В ординаторской мы собрались через два часа, когда эксперт Гильдии уехал и бумажная пыль немного осела. Пока Семён сдвигал плёнки, освобождая стол, Фырк наконец добрался до своей подушечки на шкафу.
Горка кешью, простоявшая там двое суток, исчезала с хрустом, слышным только мне, и темп этого хруста сообщал, что некоторые члены команды относятся к воскрешению пациентов значительно спокойнее остальных.
— Варианты, — сказал я и сел. — Любые. Сейчас этап, когда глупых не бывает.
— Стазис, — Зиновьева начала первой, и по тому, как чётко она формулировала, я понял, что вариант она обдумывала ещё до моего приезда, просто применительно к трупу. — Состояние стабильно, программа консервации завершена, деградации тканей нет. Оставляем как есть, охраняем, а сами разбираем суррогат по молекуле. Перфторуглеродная основа — это химия, у химии есть антидоты. Найдём реагент, который разберет решётку, и вернём его без единого разреза. Месяц, два, полгода. Он подождёт, ему теперь торопиться некуда.
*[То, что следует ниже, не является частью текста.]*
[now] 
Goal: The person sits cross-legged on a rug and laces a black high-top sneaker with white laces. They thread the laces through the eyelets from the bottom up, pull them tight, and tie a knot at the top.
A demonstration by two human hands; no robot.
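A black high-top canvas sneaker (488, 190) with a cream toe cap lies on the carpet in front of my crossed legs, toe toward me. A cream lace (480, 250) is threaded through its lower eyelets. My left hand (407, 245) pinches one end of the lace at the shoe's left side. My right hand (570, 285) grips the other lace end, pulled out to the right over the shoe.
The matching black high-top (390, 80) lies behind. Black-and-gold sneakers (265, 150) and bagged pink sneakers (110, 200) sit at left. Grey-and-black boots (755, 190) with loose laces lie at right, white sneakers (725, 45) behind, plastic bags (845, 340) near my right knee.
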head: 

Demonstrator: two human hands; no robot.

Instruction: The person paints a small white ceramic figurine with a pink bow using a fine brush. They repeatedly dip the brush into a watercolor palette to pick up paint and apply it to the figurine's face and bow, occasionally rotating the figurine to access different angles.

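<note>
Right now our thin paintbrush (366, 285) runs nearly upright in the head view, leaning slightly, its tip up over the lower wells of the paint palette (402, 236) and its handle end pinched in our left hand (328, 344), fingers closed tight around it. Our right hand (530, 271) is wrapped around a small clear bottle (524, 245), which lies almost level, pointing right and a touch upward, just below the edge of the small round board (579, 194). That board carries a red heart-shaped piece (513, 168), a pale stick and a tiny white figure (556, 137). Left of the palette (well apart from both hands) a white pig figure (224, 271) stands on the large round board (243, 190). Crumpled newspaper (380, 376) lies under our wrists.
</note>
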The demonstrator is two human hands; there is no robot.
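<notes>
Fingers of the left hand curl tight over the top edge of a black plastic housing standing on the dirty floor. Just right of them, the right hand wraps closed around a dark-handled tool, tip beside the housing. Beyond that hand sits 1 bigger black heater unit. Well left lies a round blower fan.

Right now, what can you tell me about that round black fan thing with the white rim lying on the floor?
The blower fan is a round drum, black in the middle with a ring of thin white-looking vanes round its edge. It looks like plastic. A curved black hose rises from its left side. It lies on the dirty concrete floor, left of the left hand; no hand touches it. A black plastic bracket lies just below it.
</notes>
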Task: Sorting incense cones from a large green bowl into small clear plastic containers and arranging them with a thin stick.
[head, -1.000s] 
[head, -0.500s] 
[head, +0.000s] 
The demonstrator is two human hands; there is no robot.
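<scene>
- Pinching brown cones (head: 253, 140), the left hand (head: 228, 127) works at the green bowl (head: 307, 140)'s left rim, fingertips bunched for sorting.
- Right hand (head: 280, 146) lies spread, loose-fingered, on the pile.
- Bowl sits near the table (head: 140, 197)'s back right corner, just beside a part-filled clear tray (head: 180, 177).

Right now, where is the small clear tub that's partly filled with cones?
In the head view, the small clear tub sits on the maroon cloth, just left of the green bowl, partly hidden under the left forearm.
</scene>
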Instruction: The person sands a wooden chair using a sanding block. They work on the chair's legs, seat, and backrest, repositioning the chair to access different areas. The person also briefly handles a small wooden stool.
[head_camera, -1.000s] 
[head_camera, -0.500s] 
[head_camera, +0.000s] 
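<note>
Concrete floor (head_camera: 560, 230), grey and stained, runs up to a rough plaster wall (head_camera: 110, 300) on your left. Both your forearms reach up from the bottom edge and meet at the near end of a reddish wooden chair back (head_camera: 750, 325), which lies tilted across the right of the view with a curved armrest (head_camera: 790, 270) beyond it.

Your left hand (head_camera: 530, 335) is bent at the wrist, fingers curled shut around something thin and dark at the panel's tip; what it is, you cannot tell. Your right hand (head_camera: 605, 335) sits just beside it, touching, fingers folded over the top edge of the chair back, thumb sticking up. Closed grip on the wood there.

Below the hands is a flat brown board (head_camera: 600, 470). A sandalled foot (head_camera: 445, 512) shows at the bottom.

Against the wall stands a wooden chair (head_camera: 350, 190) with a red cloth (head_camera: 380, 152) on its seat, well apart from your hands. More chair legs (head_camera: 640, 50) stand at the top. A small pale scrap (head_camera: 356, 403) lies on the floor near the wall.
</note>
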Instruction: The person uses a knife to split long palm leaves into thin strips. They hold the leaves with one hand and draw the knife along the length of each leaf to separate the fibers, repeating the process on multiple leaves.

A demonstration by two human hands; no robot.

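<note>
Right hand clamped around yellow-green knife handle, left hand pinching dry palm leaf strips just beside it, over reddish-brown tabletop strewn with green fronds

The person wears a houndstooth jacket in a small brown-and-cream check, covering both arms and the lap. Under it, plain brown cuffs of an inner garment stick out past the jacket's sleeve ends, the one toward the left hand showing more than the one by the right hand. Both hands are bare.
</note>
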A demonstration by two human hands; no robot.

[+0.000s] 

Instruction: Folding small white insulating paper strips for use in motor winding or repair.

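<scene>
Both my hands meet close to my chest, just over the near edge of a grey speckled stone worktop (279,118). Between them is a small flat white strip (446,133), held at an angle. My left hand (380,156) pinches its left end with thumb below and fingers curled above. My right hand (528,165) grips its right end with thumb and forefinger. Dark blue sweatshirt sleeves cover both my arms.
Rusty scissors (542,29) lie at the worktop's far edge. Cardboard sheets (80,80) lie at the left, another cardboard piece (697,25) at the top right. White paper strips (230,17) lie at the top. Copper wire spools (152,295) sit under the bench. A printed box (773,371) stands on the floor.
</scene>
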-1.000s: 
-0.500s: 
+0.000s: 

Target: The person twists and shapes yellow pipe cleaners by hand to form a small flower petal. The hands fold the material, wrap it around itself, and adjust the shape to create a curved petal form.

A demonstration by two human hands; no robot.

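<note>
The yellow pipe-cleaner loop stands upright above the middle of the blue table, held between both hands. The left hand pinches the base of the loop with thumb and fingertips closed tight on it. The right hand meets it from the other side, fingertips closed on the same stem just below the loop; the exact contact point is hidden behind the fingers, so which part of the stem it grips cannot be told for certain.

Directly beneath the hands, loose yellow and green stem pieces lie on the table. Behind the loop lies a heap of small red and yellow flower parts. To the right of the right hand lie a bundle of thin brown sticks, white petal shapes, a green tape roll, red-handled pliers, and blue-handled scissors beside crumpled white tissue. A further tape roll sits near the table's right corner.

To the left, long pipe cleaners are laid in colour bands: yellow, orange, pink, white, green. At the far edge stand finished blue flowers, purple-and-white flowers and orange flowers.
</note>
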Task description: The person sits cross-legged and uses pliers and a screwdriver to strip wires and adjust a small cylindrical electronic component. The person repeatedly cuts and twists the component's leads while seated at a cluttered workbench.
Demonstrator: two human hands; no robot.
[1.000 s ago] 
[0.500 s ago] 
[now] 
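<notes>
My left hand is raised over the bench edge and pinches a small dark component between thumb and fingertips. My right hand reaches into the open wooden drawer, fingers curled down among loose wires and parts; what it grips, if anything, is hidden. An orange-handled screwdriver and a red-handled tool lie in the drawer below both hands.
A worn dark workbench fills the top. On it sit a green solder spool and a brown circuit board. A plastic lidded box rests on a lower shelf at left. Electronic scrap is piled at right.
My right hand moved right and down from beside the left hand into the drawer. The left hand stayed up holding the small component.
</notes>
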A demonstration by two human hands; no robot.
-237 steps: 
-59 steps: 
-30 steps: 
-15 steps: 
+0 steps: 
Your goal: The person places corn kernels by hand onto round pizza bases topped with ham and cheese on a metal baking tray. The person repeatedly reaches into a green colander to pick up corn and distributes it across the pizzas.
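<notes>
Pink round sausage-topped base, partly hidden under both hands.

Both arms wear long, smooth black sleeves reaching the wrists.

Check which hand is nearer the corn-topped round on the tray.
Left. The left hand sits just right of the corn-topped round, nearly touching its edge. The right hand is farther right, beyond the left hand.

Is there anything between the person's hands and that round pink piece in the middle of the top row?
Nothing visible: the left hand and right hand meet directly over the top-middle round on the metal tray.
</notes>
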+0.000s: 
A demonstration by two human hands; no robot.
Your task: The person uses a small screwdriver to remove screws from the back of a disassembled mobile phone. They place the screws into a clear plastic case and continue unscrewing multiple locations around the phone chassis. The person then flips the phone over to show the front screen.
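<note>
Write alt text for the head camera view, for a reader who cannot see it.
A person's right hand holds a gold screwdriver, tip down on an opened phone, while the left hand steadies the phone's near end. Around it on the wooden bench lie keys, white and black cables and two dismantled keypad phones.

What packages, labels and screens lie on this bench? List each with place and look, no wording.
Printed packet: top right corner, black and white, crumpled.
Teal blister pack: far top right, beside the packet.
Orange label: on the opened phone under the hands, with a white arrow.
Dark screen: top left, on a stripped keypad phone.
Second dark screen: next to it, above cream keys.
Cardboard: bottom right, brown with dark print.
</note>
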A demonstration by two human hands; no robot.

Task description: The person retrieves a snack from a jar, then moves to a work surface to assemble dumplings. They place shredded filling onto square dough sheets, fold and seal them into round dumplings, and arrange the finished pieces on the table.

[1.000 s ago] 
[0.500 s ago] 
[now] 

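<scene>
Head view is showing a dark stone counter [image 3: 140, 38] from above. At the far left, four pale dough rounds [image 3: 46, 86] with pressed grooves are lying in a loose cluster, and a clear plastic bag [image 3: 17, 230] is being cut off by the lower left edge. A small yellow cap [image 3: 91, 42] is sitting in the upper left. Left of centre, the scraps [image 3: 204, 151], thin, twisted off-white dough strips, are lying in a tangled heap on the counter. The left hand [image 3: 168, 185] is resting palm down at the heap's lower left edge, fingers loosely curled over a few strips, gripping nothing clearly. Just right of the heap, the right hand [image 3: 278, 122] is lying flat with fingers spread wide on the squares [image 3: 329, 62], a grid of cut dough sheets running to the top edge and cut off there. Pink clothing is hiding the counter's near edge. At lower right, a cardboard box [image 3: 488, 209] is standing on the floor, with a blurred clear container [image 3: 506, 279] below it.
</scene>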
— Ему некуда. Искре есть куда, — я пересказал им оценку Айлы: запертый огонь тускнеет, горизонт от месяца до года, точнее не считается. — Полгода лабораторной работы против срока годности, которого мы не знаем. И второе, главное. Эту программу кто-то написал. Тот, кто умеет запечатывать Искру в человека, умеет её и извлекать, и я очень не хочу проверять, что произойдёт раньше наш антидот или его визит за грузом. Стазис означает, что мы сидим на чужом складе и ждём хозяина.
— Тогда механически. — Семён подался вперёд. — У оболочки кальцинированная структура. Раздробить её. Ультразвуком, как камни в почках, литотрипсия по площадям. Освобождаем грудную клетку, дальше работаем с тем, что под ней.
— Чем литотрипсия заканчивается в почке?
— Осколками… — Семён осёкся. — Осколками, которые выходят естественным путём. Которого здесь нет. Мы получим тонну каменной крошки в средостении, поверх миокарда, и каждый осколок будет потенциальным ножом при первом же сокращении сердца.
— Именно. Дробить камень над работающим органом нельзя, его можно только снимать.
Я встал и подошёл к доске, на которой ещё жили перечёркнутые гипотезы этой ночи. Стирать их я не стал, взял маркер и начал писать рядом.
— Поэтому делаем вот что, — продолжил я. — Доступ через продольную стернотомию, осциллирующей пилой, как обычная, только медленнее, по плотности это уже остеотомия по граниту, пила будет греться, Захар Петрович, с вас охлаждение физраствором непрерывно. Дальше камеры. В Измире я снимал кальцинированный панцирь с сердца при констриктивном перикардите. Потому что у племянника Султана перикард был как яичная скорлупа, и она отошла. Здесь скорлупа толще и лежит на самом миокарде, но принцип тот же, найти слой, войти в него и снимать пластами, миллиметр за миллиметром, не вскрывая полостей. Под панцирем, если Айла и Лена правы, живой миокард в анабиозе. Запускаем его изнутри прямой стимуляцией и открытым массажем. Дефибрилляция на открытом сердце, по обстановке. И сразу контур.